Der Prozentsatz der Kollagenase-Hemmung von C. carandaextrakten bei 1 mg/ml 71,88 ± 4,42 bis 85,94 ± 2,21. Der frische unreife Extrakt hatte einen hohen Prozentsatz an Kollagenasehemmung und Standard-Epigallocatechin-3-Gallat (EGCG) in diesem Assay war 71,88 ± 0.00 [Abbildung 5]. Der unter Verwendung von EGCG als Standard durchgeführte Assay der Elastase-Hemmaktivität zeigte, dass C. carandas-Extrakte mit der schwachen Elastase-Hemmung diesen Prozentsatz von 4,23 ± 0,72 bis 10,01 ± 0,92 aufweisen und Standard-EGCG in diesem Assay war 95,89 ± 0,22 [Fig. 6]. Kollagen und Elastin sind Elemente der extrazellulären Matrix. Kollagen hat die Eigenschaften der Haut, stark, zugfest und gut gewichtet zu sein, während Elastin dem Gewebe Elastizität verleiht. Daher kann die Hemmung der Enzyme Kollagenase und Elastase, die diese Komponenten abbauen, Anti-Aging-Vorteile haben.[29] Unsere Ergebnisse zeigen, dass die verschiedenen ethanolischen Extrakte von C. Carandas das Potenzial haben, den Abbau von Kollagen zu reduzieren, aber die Elastase leicht hemmen. Der frische unreife Extrakt ist stark in der Lage, Kollagenase zu hemmen. Daher weisen die Ergebnisse darauf hin, dass der unreife Extrakt aus C. carandas-Früchten, insbesondere unreife Früchte, als Wirkstoff für Anti-Aging-Produkte verwendet werden kann, da die Wirkungen mit früheren Tests auf antioxidative Aktivität korrelierten und auch DNA-Schäden vollständig schützten.[30]

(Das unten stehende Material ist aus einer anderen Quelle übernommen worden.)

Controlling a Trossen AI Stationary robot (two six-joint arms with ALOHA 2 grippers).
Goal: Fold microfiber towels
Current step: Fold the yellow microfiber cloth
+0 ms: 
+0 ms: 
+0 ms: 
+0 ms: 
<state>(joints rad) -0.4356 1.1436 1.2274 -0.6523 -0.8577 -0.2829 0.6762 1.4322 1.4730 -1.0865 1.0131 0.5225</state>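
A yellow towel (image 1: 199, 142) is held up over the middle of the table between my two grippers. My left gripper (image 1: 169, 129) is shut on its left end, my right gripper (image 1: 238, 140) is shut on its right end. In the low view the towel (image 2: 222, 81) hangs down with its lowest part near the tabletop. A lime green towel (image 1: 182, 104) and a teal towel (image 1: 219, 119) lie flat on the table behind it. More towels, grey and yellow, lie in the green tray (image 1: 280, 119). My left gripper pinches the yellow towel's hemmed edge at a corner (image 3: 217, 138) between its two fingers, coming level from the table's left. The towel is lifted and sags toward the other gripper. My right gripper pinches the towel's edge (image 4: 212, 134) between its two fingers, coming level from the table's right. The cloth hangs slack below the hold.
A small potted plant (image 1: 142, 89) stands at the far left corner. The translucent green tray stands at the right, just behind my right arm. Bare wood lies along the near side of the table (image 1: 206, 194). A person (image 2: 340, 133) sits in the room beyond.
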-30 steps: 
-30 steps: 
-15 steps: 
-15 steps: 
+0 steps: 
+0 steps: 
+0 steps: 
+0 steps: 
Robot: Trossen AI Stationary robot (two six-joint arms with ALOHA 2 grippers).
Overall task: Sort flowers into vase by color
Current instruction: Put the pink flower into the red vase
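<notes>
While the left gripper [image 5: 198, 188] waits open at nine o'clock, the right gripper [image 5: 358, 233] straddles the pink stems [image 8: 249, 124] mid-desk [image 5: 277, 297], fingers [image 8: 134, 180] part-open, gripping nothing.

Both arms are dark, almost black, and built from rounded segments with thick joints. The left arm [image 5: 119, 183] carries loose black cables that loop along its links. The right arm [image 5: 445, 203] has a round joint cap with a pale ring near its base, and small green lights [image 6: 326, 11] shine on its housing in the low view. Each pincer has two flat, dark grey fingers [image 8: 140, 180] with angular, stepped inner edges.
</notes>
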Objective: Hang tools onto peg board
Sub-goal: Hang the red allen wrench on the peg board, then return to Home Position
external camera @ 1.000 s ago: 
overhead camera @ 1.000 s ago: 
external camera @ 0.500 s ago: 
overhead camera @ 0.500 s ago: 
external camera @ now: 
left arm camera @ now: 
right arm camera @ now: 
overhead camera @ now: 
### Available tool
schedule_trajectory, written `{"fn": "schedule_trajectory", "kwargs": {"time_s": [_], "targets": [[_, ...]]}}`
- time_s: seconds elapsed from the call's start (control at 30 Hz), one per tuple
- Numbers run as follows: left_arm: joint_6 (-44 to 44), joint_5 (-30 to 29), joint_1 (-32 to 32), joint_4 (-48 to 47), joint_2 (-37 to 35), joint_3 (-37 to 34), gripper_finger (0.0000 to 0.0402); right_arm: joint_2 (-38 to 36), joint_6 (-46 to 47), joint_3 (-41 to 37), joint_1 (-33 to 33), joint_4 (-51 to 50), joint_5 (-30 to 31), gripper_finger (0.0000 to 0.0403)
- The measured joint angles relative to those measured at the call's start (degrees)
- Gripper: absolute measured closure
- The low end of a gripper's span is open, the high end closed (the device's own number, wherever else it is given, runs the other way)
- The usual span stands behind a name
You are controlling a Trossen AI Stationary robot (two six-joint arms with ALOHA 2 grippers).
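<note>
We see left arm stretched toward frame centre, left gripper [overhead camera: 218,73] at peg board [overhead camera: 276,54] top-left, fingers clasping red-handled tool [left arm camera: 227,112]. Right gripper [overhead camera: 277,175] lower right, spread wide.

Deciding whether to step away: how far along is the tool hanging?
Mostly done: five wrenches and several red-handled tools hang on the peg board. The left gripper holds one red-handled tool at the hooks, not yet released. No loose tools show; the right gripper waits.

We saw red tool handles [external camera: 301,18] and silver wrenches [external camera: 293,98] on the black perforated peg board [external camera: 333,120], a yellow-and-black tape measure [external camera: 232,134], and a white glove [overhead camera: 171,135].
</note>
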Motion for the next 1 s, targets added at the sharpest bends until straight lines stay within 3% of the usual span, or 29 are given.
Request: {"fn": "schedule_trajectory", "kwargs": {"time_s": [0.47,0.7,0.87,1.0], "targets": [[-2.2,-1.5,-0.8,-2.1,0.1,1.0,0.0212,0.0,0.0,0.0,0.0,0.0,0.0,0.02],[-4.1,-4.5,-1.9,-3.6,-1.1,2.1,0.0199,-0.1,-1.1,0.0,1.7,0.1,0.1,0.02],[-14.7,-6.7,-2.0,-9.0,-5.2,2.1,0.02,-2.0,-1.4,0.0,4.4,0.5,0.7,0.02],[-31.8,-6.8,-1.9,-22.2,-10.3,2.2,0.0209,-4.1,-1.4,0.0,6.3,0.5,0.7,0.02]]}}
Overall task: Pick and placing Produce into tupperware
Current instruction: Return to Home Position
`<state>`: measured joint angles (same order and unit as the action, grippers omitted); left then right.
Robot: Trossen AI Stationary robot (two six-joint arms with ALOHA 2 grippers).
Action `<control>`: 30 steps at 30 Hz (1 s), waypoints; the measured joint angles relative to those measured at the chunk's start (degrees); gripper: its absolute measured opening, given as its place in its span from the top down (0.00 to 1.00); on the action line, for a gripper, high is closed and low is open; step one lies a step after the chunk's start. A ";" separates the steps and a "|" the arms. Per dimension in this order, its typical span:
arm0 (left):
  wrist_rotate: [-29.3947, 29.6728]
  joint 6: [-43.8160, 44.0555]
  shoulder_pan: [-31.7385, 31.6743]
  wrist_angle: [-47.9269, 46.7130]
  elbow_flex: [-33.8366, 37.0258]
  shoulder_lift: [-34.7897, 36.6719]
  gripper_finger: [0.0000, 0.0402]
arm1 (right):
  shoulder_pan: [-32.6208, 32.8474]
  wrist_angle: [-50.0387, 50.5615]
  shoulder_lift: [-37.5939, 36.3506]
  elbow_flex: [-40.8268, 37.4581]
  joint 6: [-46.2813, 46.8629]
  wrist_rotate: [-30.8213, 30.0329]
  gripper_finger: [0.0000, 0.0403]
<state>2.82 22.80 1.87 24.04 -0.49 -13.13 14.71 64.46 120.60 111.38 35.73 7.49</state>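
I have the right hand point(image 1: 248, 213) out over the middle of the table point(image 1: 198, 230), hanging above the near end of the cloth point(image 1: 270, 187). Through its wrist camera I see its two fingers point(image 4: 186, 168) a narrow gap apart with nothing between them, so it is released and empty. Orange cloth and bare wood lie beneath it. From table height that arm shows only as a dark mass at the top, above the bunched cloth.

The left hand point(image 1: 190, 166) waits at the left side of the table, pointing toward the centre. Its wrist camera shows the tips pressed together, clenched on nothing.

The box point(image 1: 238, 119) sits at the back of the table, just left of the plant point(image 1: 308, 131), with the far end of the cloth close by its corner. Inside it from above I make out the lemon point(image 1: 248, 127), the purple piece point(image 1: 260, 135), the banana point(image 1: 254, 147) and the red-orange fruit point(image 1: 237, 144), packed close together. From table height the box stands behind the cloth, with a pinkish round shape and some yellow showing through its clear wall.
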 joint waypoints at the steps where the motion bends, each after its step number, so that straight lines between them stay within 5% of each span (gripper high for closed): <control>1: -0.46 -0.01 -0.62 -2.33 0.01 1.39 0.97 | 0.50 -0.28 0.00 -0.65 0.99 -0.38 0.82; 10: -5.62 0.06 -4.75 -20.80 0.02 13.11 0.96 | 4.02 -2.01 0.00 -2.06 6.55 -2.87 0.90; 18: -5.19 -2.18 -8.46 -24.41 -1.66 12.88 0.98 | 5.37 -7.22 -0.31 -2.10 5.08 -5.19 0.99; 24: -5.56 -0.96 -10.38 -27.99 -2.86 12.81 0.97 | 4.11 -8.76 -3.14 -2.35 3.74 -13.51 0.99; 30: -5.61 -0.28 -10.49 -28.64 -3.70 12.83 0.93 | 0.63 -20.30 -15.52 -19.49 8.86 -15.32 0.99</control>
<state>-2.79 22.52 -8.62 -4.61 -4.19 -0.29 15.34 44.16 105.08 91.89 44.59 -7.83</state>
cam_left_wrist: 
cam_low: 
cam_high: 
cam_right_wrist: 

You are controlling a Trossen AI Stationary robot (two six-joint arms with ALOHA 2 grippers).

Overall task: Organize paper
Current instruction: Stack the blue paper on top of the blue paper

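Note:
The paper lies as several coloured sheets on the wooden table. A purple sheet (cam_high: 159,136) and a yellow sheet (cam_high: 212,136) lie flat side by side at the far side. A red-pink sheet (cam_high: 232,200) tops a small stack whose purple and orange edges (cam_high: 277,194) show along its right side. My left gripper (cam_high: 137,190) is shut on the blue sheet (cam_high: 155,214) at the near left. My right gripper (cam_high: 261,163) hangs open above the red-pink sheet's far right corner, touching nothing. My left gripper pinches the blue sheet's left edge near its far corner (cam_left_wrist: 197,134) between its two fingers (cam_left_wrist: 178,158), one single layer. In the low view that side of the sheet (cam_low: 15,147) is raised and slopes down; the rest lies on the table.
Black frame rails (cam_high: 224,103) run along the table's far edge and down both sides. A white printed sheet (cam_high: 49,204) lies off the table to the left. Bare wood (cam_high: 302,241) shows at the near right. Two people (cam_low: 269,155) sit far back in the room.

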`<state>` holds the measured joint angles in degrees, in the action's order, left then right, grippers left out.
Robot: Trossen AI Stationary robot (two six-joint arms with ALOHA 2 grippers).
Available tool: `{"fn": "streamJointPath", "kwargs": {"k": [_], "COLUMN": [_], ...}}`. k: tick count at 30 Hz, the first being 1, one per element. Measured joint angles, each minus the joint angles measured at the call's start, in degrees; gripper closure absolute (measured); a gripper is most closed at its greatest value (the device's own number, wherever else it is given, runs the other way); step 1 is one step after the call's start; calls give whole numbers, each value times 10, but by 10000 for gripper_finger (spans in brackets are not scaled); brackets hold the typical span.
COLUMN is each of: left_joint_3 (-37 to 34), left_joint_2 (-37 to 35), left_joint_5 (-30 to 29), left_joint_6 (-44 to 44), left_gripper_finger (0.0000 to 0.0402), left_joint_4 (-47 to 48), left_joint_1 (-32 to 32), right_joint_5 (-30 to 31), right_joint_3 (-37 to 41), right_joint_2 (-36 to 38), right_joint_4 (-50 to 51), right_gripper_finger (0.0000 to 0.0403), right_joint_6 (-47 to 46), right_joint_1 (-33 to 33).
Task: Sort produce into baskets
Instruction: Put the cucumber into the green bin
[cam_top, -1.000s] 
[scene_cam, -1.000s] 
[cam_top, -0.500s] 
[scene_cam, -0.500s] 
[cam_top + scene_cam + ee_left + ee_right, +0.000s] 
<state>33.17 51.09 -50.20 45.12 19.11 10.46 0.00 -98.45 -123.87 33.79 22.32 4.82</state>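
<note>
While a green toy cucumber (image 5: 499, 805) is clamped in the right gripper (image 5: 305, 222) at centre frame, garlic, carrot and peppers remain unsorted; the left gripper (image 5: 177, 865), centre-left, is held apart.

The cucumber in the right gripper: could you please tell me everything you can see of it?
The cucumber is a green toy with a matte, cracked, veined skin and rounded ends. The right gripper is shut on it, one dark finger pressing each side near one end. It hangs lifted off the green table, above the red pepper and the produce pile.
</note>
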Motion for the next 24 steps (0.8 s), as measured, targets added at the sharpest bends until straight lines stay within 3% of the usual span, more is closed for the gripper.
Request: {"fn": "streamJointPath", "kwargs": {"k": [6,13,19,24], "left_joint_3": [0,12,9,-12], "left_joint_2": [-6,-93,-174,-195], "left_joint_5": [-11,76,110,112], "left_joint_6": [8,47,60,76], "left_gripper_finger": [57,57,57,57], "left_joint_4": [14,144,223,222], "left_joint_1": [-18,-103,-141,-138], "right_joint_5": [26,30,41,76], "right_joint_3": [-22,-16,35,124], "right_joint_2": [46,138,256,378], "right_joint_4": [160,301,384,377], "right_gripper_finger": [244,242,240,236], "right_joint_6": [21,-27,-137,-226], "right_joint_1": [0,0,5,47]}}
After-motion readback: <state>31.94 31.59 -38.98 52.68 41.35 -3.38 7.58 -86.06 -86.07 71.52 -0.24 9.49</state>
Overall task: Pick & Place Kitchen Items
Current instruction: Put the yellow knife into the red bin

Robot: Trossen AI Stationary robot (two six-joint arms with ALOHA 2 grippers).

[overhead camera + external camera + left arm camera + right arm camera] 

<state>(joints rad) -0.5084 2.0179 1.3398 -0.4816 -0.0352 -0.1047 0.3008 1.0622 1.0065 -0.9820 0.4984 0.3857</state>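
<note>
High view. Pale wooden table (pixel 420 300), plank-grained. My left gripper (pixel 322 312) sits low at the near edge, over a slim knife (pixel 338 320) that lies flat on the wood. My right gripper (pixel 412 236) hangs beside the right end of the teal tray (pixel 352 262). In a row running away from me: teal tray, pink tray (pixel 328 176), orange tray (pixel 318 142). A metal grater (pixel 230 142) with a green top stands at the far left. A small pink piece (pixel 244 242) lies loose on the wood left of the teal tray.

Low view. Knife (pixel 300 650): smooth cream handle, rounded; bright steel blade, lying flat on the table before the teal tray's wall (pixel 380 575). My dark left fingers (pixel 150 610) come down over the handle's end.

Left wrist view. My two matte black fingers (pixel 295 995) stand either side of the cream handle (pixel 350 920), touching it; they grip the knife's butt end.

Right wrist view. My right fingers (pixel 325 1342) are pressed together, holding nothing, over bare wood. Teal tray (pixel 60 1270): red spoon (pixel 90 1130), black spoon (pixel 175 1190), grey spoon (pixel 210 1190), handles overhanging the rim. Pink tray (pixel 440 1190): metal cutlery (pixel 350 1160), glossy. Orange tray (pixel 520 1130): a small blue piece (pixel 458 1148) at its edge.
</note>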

Antibakterielle Aktivitäten

Akne ist eine der Ursachen für Hautschäden. Akne kann aus vielen Gründen auftreten, wie z. B. Hormonungleichgewicht, Talgproduktion, follikuläre Hyperkeratinisierung, Entzündung und das Vorhandensein der Hauptbakterien C. acnes, S. epidermidis und S. aureus, die Aknehaut verursachen.[{{{{ 8}}}}] Die Ergebnisse der antibakteriellen Aktivitäten von sechs ethanolischen Extrakten gegen Anti-C. acnes, S. epidermidis und S. aureus sind in Tabelle 1 dargestellt. Der getrocknete unreife Extrakt hatte die maximale Hemmzone bei 8,00 ± 1,00, 7,67 ± 0. 58 bzw. 12,33 ± 1,15 mm, die MIC des getrockneten reifen Extrakts zeigte die beste Wirkung zwischen 6,25 und 12,50 mg/ml, und die MBC-Werte der Extrakte zeigten eine inhibitorische Aktivität bei 6,25 und 25,0 mg/ml. Zusammenfassend haben die getrockneten reifen und vollreifen Extrakte das beste Potenzial, das Wachstum von C. acne zu hemmen, der getrocknete reife Extrakt zeigte eine gute MBC gegen S. epidermidis, und alle Extrakte im getrockneten Zustand zeigten eine starke Hemmung von S. aureus. Daher deutet die Studie dieser Forschung darauf hin, dass der getrocknete reife Extrakt aufgrund der aktiven Phytochemikalien, die in den ethanolischen Fruchtextrakten von C. carandas enthalten sind, einschließlich Alkaloide, Flavonoide, Glykoside, Terpenoide, Tannine und Saponin, als Wirkstoff für Antiakneprodukte verwendet werden kann. 34] Tannine, Flavonoide, Alkaloide und Polyphenole hatten bemerkenswerte Eigenschaften gegen Propionibakterien.[35-36]

FAZIT

Extrakte aus frischen Früchten von C. carandas sind hochwirksam für Anti-Aging- und hautaufhellende Eigenschaften. Darüber hinaus haben die getrockneten reifen Extrakte den aktivsten Inhaltsstoff in Anti-Akne-Produkten. Daher können C. carandas-Früchte als neuer Cosmeceutical-Wirkstoff verwendet werden.